From Clara Cabecerans (Baker & McKenzie Barcelona) comes some very good news for anyone appealing an OHIM Board of Appeal Community trade mark or design decision to the General Court of the European Union. Clara reports:
The General Court of the European Union adopted new Rules of Procedure which came into force on 1 July 2015. The New Rules replace the 1991 Rules of Procedure.
The court’s rules have been essentially simplified in order to speed up its procedure and to improve its efficiency. Additionally, some new rules have been enacted to regulate matters where no regulation existed before, such as confidentiality of the information and material produced before the Court and the creation of a Vice-President who will assist the President and take the President’s place when the latter is unable to act.
With regard to intellectual property matters the following changes should be particularly noted:
* Delegation to a single Judge: IP cases will be heard and determined by the Judge-Rapporteur sitting as a single judge where the questions of law or fact to be heard are essentially straightforward or the case is considered of limited importance. No doubt, this is one of the main changes in the New Rules.
* A simpler procedure to determine the language of the case: the applicant will be able to choose the language, which will be the language of the case if no objection is received in due course. In case of an objection, the language of the proceedings will be the language of the decision of the OHIM Board of Appeal that is being contested before the General Court. This appears to be a significant improvement with respect to the previous system.
* Rules on replacement of a party and submission of a cross-claim are now regulated: where an IP right affected by the proceedings has been transferred to a third party, that third party may apply to the General Court to step into the shoes of the original party. Further, Chapter 3 regulates the content, time-limit and response to a cross-claim.

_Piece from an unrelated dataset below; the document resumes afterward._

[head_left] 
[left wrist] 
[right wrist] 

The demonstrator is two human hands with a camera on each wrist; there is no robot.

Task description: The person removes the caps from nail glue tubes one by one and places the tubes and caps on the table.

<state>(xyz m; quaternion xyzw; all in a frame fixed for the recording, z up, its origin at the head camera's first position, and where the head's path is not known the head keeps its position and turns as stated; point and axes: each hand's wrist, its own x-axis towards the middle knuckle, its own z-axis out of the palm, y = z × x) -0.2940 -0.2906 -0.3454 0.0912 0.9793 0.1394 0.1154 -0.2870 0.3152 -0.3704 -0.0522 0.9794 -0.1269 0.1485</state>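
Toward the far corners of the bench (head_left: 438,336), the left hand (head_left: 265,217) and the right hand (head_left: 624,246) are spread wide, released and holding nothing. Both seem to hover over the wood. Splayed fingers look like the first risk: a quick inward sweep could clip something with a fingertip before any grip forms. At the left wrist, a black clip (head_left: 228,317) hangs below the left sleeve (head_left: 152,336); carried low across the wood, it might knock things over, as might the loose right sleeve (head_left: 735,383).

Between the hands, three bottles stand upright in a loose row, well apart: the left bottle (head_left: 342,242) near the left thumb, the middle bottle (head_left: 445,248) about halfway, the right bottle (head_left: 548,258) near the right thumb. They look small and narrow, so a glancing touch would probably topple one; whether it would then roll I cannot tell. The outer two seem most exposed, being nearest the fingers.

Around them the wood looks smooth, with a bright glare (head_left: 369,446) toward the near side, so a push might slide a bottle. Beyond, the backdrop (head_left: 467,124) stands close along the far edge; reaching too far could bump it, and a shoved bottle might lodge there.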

* Written part of the procedure: the written part of the procedure will be closed after the submission of the response of the defendant and intervener or after the last response to a cross-claim, if applicable. This means that, contrary to the 1991 Rules, only one single round of pleadings will be allowed.

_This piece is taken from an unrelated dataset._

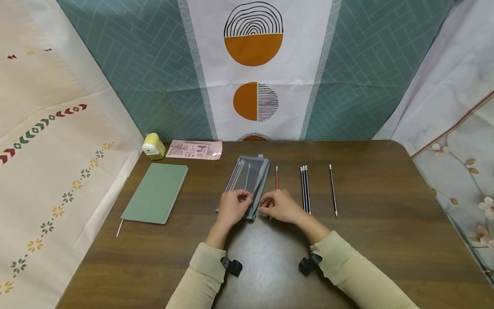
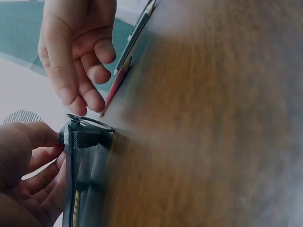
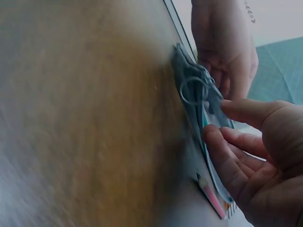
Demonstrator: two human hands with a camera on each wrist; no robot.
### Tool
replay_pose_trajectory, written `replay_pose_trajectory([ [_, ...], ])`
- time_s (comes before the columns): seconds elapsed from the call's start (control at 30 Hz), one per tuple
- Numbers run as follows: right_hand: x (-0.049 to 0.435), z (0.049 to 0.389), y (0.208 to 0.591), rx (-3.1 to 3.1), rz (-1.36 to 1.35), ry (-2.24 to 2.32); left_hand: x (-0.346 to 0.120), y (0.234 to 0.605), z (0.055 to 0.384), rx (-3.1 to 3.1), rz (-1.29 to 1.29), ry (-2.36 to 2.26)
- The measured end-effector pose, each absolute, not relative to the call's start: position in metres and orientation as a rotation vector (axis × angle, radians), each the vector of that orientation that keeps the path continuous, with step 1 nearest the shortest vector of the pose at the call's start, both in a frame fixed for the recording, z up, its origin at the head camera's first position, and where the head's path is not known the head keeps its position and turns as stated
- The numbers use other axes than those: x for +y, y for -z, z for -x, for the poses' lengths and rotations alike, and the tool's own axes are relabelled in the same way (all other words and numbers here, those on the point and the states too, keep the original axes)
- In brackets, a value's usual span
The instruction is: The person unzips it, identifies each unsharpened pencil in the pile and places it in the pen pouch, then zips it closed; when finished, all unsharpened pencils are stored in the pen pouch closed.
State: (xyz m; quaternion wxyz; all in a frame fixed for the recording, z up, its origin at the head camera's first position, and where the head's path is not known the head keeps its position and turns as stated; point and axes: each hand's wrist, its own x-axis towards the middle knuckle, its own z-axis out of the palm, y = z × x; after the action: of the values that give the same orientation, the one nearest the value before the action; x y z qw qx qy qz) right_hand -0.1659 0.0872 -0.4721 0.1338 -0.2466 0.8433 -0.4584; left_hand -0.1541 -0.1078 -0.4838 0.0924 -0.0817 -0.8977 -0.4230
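Observation:
A grey mesh pencil case (image 1: 252,171) lies in the middle of the table, with several coloured pencils (image 1: 233,175) showing through it. My left hand (image 1: 233,206) pinches the near end of the case between thumb and fingers. Close by on the other side, my right hand (image 1: 281,206) has loosely bent fingers, with the fingertips right at the zipper edge. A metal ring (image 3: 182,94) hangs at that end, near the right fingertips in both wrist views. Just right of the case lies a red pencil (image 1: 276,175), partly hidden by my right hand.
Three dark striped pencils (image 1: 305,184) lie side by side to the right, and a single dark pencil (image 1: 333,191) lies farther right. On the left are a green notebook (image 1: 156,193), a yellow pencil sharpener (image 1: 153,146) and a pink printed packet (image 1: 194,149) along the back edge.

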Motion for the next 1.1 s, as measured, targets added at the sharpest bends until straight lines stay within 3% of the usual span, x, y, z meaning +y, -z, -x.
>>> replay_pose_trajectory([
  [0.4, 0.080, 0.157, 0.470, 2.406, 0.832, 1.250, -0.125, 0.473, 0.143, -2.631, 0.468, 1.460],
  [1.1, 0.074, 0.159, 0.478, 2.558, 1.202, 1.037, -0.142, 0.488, 0.137, -2.846, 0.798, 1.320],
])
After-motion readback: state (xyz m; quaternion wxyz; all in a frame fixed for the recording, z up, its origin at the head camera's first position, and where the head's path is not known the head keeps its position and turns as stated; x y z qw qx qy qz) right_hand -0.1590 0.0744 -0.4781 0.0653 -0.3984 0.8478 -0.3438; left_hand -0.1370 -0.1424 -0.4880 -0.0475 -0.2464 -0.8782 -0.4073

* Restriction on the length of pleadings: the New Rules specifically establish that the Court will set the maximum length of the written pleadings. A maximum length was already provided for in the Practice Directions. However, such provision has now been established in the New Rules and its importance thus appears to have been reinforced.

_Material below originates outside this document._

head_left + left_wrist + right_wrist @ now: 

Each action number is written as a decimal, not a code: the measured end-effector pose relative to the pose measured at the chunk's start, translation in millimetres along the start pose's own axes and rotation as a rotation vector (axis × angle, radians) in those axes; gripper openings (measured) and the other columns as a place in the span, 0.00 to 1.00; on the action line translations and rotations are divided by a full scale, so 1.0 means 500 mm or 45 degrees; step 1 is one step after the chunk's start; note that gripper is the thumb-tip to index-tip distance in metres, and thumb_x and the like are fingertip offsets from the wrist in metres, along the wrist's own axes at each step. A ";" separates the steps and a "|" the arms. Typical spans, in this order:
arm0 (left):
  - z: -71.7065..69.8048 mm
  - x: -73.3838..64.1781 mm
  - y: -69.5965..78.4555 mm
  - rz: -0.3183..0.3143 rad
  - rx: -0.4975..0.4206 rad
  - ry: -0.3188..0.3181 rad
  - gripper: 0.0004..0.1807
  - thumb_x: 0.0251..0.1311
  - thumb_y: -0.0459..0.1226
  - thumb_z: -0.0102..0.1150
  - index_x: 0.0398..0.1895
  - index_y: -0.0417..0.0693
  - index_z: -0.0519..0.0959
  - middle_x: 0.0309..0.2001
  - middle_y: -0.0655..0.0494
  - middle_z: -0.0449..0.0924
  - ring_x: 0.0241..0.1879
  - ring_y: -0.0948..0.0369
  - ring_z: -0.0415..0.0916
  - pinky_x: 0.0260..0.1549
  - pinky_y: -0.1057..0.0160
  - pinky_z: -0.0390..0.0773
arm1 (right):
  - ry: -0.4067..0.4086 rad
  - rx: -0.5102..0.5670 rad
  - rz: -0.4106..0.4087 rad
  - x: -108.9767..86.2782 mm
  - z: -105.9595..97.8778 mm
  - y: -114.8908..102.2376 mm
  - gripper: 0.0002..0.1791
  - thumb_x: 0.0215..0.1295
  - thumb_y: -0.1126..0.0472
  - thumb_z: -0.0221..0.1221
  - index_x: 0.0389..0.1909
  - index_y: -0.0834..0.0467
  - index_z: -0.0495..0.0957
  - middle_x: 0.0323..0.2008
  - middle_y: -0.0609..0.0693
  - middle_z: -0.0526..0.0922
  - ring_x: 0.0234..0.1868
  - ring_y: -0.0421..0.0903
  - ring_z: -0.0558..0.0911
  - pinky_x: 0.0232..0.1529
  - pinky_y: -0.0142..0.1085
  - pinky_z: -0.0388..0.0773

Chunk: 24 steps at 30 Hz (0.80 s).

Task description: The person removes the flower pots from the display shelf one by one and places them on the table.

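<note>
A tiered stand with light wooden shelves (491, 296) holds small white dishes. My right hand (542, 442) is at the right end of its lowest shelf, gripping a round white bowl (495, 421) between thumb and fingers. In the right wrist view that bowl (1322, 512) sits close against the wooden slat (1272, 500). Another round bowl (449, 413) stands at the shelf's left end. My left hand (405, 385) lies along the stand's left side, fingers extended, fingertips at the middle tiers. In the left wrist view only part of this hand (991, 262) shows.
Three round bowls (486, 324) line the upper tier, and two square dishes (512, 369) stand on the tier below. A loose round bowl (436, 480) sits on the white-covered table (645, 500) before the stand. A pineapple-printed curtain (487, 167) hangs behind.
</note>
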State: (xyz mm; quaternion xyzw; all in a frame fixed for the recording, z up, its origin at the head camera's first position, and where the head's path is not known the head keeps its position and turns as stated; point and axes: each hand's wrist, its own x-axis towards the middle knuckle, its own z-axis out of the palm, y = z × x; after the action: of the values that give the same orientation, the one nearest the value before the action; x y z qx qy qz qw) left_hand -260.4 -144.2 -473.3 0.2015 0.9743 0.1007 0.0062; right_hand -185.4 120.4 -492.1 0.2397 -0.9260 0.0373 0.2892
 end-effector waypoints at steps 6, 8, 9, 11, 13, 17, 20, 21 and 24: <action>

Even if not specifically provided for in the Title of the New Rules devoted to Intellectual Property matters, the following changes should also be taken into account:
* Shorter legal time-limits for the submission of applications to intervene and requests for hearing: an application to intervene may no longer be submitted before the decision to open the oral part of the procedure. Now, the application may only be submitted within six weeks of the publication of the notice of the action in the Official Journal of the European Union. As with hearing requests, the time limit is now three weeks (instead of 1 month) from the notification to the parties of the closure of the written part of the procedure.
* Oral hearing: the General Court can now rule without a hearing if none of the main parties has requested a hearing and if it considers that it has sufficient information available from the material in the file.
* Transitional period: some provisions of the 1991 Rules still apply to proceedings brought before the entry into force of the New Rules. By way of example, the provisions regarding the application to intervene (Articles 115(1) and 116(6)); the language of the procedure (Article 131); and the second round of pleadings (Article 135(2)) will continue to apply to actions brought before the General Court before 1 July 2015. Likewise, Article 135(a)), which relates to the oral hearings in IP cases, will continue to apply to actions pending before the General Court in which the written part of the procedure was closed before 1 July 2015.
All in all, we see a good number of changes, most of them welcome, which should help streamline litigation in IP matters before the General Court.